The Lambda2 method, or Lambda2 vortex criterion, is a vortex core line detection algorithm that can adequately identify vortices from a three-dimensional fluid velocity field. The Lambda2 method is Galilean invariant, which means it produces the same results when a uniform velocity field is added to the existing velocity field or when the field is translated.

== Description ==
The flow velocity of a fluid is a vector field which is used to mathematically describe the motion of a continuum.
The length of the flow velocity vector is the flow speed and is a scalar. The flow velocity $\mathbf{u}$ of a fluid is a vector field

$\mathbf{u}=\mathbf{u}(x, y, z, t),$

which gives the velocity of an element of fluid at a position $(x, y, z)\,$ and time $t.\,$
The Lambda2 method determines for any point $\mathbf{u}$ in the fluid whether this point is part of a vortex core. A vortex is now defined as a connected region for which every point inside this region is part of a vortex core.

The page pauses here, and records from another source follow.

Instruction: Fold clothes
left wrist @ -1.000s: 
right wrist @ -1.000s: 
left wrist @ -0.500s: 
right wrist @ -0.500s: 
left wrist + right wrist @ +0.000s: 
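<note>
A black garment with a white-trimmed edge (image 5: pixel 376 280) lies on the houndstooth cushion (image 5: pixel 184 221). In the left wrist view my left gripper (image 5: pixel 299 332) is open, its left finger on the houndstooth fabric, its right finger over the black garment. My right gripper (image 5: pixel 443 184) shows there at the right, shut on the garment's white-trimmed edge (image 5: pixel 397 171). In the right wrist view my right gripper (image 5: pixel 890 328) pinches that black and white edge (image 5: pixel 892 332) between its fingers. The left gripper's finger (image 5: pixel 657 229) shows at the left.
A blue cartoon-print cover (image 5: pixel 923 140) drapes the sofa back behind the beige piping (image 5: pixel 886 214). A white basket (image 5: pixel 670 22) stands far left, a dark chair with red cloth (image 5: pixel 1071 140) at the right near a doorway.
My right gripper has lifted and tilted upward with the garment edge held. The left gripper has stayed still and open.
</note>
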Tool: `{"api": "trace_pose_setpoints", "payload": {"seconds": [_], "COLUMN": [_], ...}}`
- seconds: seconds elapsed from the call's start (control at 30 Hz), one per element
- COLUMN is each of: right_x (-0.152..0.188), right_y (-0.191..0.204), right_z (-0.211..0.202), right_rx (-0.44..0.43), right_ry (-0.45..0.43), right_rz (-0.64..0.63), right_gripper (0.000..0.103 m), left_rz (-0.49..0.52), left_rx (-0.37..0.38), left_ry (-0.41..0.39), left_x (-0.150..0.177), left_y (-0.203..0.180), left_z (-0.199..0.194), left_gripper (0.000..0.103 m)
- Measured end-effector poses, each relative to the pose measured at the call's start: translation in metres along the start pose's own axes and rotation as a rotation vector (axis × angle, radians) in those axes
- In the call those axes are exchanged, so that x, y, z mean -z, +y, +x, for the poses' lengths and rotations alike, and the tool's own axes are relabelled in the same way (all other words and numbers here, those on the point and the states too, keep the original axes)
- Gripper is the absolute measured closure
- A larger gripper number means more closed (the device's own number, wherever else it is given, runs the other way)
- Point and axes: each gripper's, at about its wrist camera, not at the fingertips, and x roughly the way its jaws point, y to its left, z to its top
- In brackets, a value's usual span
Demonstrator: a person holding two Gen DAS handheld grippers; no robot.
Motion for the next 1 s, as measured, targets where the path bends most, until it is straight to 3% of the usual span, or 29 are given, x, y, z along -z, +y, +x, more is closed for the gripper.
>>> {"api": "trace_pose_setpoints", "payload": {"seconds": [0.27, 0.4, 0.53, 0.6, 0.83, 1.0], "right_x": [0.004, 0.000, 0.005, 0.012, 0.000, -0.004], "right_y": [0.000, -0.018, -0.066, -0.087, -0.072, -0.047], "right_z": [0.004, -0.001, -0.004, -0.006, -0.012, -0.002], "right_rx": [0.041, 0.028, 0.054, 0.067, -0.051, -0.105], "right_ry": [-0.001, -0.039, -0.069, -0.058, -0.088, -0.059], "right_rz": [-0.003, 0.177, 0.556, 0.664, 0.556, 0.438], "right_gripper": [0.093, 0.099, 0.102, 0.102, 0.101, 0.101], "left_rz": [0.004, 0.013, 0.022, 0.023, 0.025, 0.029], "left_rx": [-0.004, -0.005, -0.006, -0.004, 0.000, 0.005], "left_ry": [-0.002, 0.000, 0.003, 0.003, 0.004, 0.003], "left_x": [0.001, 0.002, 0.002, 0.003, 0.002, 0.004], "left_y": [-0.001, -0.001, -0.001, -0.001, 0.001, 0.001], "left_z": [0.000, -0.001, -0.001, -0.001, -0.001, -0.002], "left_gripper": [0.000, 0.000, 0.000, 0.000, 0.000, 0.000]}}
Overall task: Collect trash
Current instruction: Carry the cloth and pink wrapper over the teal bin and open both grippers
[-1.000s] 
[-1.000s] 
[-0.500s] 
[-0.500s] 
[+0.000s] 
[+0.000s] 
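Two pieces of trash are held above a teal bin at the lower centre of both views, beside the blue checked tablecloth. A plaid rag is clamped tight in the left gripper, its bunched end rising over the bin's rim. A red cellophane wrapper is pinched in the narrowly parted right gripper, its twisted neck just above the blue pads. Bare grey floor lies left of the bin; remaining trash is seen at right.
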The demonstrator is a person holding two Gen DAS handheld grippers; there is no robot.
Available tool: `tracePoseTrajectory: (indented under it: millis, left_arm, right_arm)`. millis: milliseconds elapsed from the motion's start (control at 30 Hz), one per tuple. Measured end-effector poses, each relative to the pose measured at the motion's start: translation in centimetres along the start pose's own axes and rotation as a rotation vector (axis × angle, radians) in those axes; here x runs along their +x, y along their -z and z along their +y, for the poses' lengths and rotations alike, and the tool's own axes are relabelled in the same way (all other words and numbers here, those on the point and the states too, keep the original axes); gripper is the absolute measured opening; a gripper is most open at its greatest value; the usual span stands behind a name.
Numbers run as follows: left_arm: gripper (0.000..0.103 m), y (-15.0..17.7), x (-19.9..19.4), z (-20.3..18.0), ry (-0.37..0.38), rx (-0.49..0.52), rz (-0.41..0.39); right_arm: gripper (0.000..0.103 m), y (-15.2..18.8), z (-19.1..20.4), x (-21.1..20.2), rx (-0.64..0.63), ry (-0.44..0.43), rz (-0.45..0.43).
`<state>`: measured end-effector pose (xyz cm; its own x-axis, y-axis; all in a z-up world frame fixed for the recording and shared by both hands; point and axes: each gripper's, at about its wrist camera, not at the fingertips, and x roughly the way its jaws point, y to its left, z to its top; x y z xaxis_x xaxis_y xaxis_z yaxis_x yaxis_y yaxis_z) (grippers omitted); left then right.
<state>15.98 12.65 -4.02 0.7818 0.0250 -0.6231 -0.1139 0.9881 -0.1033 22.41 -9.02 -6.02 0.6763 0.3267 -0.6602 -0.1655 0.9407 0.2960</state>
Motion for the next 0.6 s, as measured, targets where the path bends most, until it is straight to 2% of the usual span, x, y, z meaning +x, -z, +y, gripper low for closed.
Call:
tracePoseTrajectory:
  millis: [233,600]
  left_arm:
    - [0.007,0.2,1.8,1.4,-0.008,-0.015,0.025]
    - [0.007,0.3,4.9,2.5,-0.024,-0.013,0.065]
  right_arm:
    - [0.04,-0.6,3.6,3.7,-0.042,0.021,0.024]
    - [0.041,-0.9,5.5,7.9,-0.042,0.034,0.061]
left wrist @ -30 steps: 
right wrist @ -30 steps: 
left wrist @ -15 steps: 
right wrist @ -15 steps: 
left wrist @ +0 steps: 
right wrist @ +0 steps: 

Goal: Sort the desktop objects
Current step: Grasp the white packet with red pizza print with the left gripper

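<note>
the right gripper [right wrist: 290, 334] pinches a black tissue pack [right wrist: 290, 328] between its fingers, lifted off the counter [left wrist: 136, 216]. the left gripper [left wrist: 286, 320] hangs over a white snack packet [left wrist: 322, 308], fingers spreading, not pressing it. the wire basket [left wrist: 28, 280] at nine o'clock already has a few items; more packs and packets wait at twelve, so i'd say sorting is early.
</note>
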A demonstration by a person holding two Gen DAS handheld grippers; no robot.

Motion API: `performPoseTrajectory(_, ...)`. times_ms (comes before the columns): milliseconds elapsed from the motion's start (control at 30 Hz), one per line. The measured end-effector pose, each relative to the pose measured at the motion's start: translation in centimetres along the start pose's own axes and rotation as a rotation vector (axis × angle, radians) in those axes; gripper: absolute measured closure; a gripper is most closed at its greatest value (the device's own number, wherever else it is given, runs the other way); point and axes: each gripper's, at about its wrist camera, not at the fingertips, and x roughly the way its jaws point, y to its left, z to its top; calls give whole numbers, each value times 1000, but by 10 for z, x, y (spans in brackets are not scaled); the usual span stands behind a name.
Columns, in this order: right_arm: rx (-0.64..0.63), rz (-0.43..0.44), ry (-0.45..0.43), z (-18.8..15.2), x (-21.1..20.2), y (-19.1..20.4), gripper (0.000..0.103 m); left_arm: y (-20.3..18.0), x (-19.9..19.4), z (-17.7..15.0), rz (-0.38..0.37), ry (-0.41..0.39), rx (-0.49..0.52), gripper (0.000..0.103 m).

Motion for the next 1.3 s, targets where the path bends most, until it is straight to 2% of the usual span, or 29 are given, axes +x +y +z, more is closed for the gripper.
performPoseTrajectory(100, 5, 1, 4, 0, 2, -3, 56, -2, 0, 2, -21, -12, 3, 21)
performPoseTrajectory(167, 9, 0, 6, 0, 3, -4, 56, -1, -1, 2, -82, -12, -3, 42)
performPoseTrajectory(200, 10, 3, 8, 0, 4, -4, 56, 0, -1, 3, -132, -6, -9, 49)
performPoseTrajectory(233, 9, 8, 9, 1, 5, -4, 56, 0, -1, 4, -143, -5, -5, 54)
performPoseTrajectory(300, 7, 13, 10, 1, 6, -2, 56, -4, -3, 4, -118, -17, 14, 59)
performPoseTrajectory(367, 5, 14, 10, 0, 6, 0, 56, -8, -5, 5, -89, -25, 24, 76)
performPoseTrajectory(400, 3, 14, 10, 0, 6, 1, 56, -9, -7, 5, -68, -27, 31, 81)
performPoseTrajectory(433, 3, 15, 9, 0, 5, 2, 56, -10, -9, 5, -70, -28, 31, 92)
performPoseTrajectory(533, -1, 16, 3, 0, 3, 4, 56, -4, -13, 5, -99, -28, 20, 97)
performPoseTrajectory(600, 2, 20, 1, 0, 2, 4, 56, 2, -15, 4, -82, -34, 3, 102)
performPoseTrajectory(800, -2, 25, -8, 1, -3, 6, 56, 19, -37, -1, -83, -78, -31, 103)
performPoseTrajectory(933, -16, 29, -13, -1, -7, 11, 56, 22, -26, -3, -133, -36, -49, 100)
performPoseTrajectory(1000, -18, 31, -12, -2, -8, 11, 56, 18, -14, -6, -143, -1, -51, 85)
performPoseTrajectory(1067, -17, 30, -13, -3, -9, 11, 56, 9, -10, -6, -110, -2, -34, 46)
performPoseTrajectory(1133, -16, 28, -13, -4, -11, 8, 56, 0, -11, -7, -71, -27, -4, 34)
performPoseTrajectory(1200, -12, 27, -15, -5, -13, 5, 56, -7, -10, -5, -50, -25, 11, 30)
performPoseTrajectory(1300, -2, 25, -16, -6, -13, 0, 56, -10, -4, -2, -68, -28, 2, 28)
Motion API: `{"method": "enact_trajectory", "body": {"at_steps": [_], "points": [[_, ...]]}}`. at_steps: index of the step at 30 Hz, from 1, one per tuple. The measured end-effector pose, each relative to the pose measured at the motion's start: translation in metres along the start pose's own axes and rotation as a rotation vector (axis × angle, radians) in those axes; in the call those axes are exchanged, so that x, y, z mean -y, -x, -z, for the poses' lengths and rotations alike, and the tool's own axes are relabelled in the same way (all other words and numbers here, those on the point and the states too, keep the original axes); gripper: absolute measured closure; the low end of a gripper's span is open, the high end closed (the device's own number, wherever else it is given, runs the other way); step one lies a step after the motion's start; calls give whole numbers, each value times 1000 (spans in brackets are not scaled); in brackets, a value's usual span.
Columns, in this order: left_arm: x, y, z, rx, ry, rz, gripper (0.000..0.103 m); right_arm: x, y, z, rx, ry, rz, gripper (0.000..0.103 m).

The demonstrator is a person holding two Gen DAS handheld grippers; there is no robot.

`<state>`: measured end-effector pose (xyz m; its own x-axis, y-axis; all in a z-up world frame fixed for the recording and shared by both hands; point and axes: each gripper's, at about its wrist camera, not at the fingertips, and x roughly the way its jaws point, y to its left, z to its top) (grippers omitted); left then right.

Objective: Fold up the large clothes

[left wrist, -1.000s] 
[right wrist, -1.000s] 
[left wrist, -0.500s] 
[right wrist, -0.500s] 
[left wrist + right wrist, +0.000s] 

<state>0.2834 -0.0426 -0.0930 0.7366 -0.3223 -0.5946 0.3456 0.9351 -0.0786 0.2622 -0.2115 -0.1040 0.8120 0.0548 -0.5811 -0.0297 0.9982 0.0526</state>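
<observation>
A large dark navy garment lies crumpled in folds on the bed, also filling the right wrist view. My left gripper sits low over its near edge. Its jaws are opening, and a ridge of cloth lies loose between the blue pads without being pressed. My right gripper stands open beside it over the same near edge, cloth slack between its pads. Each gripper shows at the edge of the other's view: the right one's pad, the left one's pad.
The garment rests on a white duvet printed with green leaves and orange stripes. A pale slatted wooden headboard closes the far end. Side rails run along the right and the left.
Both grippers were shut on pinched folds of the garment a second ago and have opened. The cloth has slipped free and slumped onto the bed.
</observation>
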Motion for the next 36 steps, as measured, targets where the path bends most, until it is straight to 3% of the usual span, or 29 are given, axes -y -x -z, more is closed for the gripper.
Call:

Usually one will also obtain a large number of small vortices when using the above definition. In order to detect only real vortices, a threshold can be used to discard any vortices below a certain size (e.g. volume or number of points contained in the vortex).
== Definition ==
The Lambda2 method consists of several steps. First we define the velocity gradient tensor $\mathbf{J}$;

$$\mathbf{J} \equiv \nabla \vec{u} =
\begin{bmatrix}
\partial_x u_x & \partial_y u_x & \partial_z u_x \\
\partial_x u_y & \partial_y u_y & \partial_z u_y \\
\partial_x u_z & \partial_y u_z & \partial_z u_z
\end{bmatrix},$$

where $\vec{u}$ is the velocity field.
The velocity gradient tensor is then decomposed into its symmetric and antisymmetric parts:

$\mathbf{S} = \frac{\mathbf{J} + \mathbf{J}^\text{T}}{2}$ and $\mathbf{\Omega} = \frac{\mathbf{J} - \mathbf{J}^\text{T}}{2},$

where T is the transpose operation. Next the three eigenvalues of
$\mathbf{S}^2 + \mathbf{\Omega}^2$ are calculated so that for each
point in the velocity field $\vec{u}$ there are three corresponding eigenvalues; $\lambda_1$, $\lambda_2$ and $\lambda_3$. The eigenvalues are ordered in such a way that $\lambda_1 \geq \lambda_2 \geq \lambda_3$.
A point in the velocity field is part of a vortex core only if at least two of its eigenvalues are negative i.e. if $\lambda_2 < 0$. This is what gave the Lambda2 method its name.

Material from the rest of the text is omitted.